Disamping penegasan sebagai “pintu menuju Tuhan” dilengkapi pula dengan gelar khusu untuk mengokohkan kedudukan Ali, di antaranya “ • Kamu (Ali) adalah bagian dariku (Nabi) dan aku (Nabi) adalah bagian darimu (Ali) • Dagingmu (Ali) adalah dagingku (Nabi) • Darahmu (Ali) adalah darahku (Nabi) • Rohmu (Ali) adalah rohku (Nabi) • Rahasiamu (Ali) adalah rahasiaku (Nabi) • Penjelasanmu (Ali) adalah penjelasanku (Nabi) • Berbahagialah orang yang patuh kepadamu (Ali)dan celakalah orang yang menolakmu • Beruntunglah orang yang mencintaimu (Ali) dan merugilah orang yang memusuhimu • Sejahteralah orang yang mengikutimu (Ali) dan binasalah orang yang berpaling darimu.

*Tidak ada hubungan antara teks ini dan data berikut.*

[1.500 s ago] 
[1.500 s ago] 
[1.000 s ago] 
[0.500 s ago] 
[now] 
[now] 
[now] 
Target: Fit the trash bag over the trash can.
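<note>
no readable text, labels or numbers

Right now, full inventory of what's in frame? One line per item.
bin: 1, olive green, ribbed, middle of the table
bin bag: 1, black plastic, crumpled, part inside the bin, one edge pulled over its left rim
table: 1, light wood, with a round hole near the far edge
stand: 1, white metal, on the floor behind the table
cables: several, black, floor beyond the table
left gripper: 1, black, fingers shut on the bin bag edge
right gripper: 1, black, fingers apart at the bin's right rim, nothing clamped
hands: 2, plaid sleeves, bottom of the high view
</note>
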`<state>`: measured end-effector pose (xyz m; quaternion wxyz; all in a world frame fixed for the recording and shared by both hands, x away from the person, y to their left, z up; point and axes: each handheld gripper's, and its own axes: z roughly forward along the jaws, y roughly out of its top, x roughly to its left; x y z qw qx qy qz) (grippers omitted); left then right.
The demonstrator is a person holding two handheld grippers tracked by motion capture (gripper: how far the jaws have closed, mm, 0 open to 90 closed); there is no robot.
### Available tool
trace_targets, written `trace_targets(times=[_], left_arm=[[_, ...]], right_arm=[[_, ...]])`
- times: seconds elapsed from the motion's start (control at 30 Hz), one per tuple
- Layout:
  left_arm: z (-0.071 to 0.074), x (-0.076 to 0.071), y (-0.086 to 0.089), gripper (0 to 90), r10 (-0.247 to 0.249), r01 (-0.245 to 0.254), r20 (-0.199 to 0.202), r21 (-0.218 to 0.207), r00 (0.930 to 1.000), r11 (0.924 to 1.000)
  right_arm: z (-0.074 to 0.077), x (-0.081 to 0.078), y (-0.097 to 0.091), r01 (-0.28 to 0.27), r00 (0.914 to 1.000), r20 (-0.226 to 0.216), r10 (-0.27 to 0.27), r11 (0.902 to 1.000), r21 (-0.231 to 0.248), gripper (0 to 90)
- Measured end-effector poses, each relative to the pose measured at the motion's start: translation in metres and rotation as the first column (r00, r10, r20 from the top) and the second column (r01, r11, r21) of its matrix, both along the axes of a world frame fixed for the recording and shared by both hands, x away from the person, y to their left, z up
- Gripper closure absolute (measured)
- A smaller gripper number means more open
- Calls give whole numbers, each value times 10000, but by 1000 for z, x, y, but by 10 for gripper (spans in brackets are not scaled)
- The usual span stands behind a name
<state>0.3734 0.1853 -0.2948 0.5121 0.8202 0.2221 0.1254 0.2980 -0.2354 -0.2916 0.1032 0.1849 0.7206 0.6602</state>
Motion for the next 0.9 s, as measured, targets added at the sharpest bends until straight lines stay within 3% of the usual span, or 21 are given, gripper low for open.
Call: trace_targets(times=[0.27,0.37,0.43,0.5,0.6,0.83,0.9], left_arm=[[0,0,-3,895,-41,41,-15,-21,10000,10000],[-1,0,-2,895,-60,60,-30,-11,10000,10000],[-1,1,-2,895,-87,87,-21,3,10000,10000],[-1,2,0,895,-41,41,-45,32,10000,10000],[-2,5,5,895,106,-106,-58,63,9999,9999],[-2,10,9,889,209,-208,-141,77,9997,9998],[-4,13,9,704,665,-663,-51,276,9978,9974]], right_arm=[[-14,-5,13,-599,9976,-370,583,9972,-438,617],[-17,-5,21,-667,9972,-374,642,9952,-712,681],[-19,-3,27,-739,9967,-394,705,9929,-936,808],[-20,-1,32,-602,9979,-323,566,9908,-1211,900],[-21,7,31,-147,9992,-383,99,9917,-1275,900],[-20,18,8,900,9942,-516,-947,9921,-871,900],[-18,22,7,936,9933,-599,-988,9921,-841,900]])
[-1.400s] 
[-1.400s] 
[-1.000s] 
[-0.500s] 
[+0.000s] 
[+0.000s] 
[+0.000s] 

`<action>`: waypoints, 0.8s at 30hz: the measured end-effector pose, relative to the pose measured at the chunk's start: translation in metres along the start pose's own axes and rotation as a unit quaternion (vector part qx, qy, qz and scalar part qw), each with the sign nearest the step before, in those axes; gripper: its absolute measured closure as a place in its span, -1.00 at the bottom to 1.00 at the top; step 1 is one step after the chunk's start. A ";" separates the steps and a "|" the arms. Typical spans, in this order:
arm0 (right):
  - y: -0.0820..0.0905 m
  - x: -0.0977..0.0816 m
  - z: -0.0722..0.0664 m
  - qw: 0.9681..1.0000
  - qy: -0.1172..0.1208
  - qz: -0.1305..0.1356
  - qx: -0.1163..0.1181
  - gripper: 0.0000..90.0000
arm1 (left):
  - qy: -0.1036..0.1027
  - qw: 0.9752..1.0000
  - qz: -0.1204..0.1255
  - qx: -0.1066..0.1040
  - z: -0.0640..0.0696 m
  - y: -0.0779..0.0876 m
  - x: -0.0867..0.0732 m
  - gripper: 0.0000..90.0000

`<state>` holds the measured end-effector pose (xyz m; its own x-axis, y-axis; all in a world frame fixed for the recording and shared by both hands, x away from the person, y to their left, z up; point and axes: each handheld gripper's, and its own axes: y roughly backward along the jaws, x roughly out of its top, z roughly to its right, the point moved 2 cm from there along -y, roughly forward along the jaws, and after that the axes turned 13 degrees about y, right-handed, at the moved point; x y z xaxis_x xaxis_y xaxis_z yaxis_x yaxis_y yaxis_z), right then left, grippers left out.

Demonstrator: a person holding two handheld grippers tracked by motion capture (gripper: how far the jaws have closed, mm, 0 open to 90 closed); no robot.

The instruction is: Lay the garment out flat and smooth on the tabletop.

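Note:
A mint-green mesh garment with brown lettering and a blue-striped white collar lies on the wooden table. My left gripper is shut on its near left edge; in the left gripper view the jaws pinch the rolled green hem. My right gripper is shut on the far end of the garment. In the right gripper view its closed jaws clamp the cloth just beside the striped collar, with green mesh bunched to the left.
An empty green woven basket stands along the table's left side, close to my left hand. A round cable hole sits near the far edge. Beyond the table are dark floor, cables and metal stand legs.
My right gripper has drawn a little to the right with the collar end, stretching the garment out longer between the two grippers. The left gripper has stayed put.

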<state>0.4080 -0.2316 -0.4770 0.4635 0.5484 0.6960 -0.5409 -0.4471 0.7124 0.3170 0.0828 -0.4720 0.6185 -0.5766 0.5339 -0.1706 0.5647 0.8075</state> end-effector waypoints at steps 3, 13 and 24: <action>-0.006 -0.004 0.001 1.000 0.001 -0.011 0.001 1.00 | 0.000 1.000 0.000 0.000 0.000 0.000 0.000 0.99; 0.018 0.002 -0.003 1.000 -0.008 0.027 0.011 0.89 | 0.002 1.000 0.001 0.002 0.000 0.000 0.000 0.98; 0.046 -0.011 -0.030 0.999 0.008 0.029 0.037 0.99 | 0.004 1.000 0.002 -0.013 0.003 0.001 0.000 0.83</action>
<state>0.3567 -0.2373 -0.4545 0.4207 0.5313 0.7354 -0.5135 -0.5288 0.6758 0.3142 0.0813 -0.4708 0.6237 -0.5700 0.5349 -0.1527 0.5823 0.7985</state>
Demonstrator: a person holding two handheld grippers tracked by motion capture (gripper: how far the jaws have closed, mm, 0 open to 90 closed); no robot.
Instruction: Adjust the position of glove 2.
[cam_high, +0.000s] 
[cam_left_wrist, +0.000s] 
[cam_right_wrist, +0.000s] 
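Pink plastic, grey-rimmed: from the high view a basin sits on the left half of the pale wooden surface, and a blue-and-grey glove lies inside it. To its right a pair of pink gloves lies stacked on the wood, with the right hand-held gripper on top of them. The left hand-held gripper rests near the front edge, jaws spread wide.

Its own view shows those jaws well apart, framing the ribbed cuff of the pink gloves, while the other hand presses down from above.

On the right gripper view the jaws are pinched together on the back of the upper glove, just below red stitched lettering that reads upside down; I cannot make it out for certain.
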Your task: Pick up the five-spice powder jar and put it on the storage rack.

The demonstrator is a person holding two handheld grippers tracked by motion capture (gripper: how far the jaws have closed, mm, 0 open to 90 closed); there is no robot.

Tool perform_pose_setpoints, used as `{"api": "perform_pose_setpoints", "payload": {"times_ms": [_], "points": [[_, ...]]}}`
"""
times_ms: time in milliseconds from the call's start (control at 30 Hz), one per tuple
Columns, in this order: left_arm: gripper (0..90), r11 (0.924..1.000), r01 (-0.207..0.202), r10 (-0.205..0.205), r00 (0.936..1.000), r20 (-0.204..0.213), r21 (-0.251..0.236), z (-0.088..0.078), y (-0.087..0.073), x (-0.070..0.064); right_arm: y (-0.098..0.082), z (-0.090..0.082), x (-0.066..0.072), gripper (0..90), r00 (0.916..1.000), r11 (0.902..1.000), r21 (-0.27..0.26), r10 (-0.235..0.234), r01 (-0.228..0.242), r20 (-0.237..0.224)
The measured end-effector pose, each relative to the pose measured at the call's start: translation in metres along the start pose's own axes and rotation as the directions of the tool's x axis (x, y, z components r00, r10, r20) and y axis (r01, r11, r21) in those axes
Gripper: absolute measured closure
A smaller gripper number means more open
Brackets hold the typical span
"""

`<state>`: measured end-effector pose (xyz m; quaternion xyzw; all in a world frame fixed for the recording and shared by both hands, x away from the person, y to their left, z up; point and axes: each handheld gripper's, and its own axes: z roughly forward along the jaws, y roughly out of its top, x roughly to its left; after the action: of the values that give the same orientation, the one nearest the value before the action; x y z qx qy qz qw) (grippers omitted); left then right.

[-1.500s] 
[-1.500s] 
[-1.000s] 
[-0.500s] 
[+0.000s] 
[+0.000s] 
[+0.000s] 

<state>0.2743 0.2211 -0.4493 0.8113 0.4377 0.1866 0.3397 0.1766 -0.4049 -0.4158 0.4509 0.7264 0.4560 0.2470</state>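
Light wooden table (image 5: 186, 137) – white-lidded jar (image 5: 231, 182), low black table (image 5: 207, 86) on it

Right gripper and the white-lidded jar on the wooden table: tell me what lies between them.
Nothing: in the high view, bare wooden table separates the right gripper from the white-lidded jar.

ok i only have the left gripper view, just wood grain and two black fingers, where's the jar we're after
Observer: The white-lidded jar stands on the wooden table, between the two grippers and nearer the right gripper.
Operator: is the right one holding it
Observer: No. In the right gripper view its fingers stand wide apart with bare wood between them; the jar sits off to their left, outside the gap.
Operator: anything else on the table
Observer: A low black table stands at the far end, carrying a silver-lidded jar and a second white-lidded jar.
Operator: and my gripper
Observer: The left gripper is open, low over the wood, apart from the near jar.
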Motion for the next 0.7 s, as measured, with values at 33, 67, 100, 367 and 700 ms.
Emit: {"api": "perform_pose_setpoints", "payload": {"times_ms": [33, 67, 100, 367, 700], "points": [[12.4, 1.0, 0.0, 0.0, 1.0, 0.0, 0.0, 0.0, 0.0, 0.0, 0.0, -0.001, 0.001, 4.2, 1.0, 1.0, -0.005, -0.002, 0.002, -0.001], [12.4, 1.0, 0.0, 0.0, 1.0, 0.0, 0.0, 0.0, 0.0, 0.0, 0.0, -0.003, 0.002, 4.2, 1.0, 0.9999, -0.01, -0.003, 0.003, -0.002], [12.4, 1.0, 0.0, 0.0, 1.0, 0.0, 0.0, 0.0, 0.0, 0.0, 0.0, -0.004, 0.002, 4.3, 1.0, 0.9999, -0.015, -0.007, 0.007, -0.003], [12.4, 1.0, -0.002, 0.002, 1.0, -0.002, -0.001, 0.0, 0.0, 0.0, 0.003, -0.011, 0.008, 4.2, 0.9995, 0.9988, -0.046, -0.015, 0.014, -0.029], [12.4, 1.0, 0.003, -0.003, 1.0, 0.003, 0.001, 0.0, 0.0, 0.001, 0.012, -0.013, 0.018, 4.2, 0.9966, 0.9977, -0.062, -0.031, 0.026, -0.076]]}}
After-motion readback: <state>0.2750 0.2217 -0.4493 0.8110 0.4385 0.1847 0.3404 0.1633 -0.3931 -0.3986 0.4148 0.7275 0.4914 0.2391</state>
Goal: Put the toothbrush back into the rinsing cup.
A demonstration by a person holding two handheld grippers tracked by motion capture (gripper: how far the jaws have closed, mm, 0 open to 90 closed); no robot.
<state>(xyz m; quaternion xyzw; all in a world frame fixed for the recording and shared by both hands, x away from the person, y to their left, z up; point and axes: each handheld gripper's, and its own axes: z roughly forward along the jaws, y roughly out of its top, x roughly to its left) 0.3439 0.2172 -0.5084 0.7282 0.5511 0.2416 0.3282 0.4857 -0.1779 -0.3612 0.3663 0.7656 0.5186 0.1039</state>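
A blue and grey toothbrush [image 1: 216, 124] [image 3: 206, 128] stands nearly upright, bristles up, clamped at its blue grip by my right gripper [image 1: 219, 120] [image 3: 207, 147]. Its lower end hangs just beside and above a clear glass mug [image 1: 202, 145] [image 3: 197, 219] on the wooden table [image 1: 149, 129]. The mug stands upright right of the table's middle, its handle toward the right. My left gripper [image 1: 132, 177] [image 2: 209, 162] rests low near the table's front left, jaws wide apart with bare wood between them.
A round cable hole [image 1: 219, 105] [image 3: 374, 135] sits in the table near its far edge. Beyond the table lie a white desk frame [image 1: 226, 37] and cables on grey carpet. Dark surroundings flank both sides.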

Dari ke sembilan gelar khusus yang diberikan kepada Ali bin Abi Thalib tersebut bisa dicermati, betapa istimewanya kedudukan beliau dihadapan/disisi Nabi SAW. Sehingga bisa dikatakan kedudukan beliau bagaikan Harun dengan Musa. Atau bagaikan Ibrahim dengan Ismail. Dalam bahasa filsafatnya “satu di dalam dua, dua di dalam satu”. Satu sama lain sangat menguatkan, saling melengkapi, dan bergandengan sangat erat bagaikan sebuah mata rantai. Berbahagialah orang yang patuh kepadamu (Ali)dan celakalah orang yang menolakmu. Beruntunglah orang yang mencintaimu (Ali) dan merugilah orang yang memusuhimu. Sejahteralah orang yang mengikutimu (Ali) dan binasalah orang yang berpaling darimu. Dari kedua hal di atas, kota ilmu maunpun pintunya, ada sabda Nabi SAW berikutnya juga sangat menentukan. Yaitu “Kamu dan para imam dari anak keturunanmu sesudahku ibarat perahu Nabi Nuh”. Jelasnya antara Ali dan para Imam dari anak keturunan Ali adalah bagaikan perahu Nuh. Perahu yang dapat menyelamatkan umat dari kehancuran, yang memang Tuhan sendiri yang akan menghancurkannya. Impelentasinya, setelah Ali wafat akan dilanjutkan oleh para “imam” dari anak keturunan Ali yang berkedudukan sebagai pintu menuju kota ilmu, yang akan melanjutkan tugas dari Nabi SAW sebagai pintu memasuki ilmu beliau. Sudah tentu penunjukkan Ali kepada keturunannya maupun penunjukkan keturunannya kepada keturunan berikutnya lagi dan seterusnya atas dasar petunjuk dari Tuhan. Sama sekali bukan rekayasa maupun inisiatif sendiri. Bukan pula atas dasar musyawarah maupun pilihan suara. Melainkan murni kehendak Yang Maha Kuasa semata. Seperti halnya ketika nabi akan mengangkat Ali sebagai pintu memasuki ilmunya.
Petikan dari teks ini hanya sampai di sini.